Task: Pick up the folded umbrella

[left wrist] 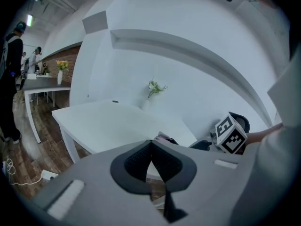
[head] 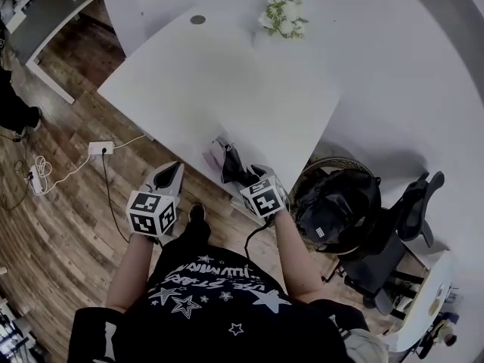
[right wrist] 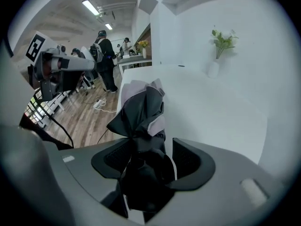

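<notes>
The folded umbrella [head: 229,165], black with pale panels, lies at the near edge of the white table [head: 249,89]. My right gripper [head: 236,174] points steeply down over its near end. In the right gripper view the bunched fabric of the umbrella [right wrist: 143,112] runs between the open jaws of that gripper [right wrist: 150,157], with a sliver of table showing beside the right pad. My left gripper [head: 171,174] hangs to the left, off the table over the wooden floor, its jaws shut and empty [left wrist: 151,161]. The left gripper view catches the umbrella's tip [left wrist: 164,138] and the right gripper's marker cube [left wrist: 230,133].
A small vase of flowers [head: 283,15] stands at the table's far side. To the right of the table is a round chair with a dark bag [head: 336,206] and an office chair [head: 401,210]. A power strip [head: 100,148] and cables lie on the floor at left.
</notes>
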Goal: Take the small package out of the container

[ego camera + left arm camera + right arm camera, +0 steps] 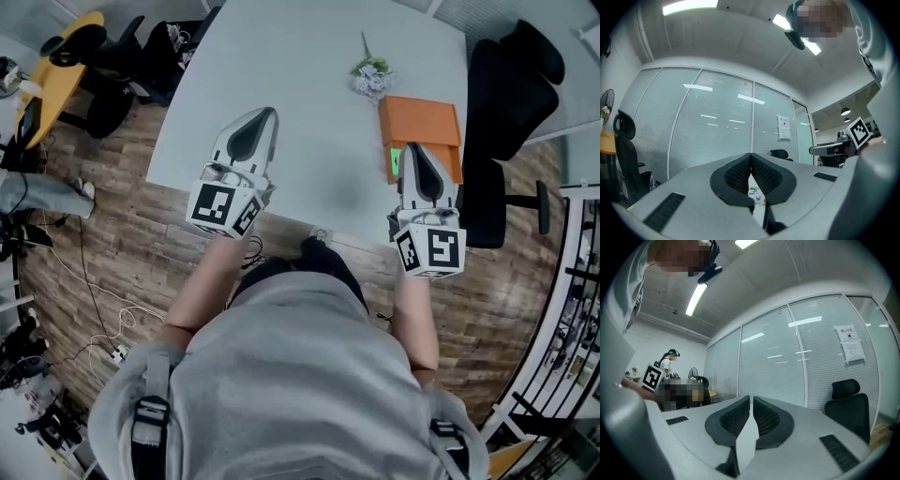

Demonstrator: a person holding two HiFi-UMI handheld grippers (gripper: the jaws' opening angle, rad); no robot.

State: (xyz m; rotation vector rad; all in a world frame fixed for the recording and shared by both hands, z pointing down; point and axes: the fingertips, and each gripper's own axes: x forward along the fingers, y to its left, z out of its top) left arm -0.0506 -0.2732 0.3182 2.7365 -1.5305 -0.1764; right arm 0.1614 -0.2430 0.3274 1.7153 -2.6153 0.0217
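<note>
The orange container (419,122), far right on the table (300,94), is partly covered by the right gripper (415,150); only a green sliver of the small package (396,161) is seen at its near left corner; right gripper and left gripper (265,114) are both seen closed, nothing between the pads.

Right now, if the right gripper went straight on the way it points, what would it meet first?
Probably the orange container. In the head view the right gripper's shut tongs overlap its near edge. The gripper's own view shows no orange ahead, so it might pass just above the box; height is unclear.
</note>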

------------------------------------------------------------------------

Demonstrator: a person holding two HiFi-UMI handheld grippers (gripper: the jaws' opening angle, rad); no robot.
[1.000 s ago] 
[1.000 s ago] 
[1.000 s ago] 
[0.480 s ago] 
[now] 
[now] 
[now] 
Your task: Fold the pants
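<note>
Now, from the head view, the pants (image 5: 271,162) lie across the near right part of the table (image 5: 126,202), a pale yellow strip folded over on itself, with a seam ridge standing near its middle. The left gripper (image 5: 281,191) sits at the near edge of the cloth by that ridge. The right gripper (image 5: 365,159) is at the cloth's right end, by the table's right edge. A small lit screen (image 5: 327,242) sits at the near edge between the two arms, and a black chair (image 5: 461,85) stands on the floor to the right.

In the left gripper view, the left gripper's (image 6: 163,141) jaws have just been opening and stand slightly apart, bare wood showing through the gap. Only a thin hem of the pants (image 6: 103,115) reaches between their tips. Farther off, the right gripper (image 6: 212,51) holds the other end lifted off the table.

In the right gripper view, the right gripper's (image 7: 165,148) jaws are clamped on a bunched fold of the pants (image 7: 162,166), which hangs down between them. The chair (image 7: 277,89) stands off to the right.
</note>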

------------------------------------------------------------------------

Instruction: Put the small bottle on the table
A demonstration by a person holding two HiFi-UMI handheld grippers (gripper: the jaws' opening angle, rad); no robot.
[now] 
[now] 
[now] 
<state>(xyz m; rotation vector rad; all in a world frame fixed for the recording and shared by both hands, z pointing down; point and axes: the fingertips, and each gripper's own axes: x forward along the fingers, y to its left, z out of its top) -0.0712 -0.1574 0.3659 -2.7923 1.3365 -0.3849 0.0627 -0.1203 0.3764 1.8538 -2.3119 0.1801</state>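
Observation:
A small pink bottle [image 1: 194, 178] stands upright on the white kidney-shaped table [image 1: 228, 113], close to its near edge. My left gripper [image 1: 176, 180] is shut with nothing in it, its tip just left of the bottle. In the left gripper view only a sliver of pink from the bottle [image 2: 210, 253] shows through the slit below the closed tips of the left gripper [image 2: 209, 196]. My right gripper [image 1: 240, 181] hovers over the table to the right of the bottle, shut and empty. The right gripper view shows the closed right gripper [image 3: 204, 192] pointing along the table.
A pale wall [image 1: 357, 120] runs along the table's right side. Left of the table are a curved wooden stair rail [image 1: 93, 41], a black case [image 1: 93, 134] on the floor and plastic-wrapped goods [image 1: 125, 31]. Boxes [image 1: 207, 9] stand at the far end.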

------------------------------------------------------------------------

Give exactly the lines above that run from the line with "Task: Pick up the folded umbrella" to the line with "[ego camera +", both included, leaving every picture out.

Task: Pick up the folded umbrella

[left wrist] 
[head] 
[right wrist] 

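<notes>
The folded umbrella [head: 229,165], black with pale panels, lies at the near edge of the white table [head: 249,89]. My right gripper [head: 236,174] points steeply down over its near end. In the right gripper view the bunched fabric of the umbrella [right wrist: 143,112] runs between the open jaws of that gripper [right wrist: 150,157], with a sliver of table showing beside the right pad. My left gripper [head: 171,174] hangs to the left, off the table over the wooden floor, its jaws shut and empty [left wrist: 151,161]. The left gripper view catches the umbrella's tip [left wrist: 164,138] and the right gripper's marker cube [left wrist: 230,133].
A small vase of flowers [head: 283,15] stands at the table's far side. To the right of the table is a round chair with a dark bag [head: 336,206] and an office chair [head: 401,210]. A power strip [head: 100,148] and cables lie on the floor at left.
</notes>
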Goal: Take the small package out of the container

[ego camera + left arm camera + right arm camera, +0 steps] 

Thus the exercise is complete.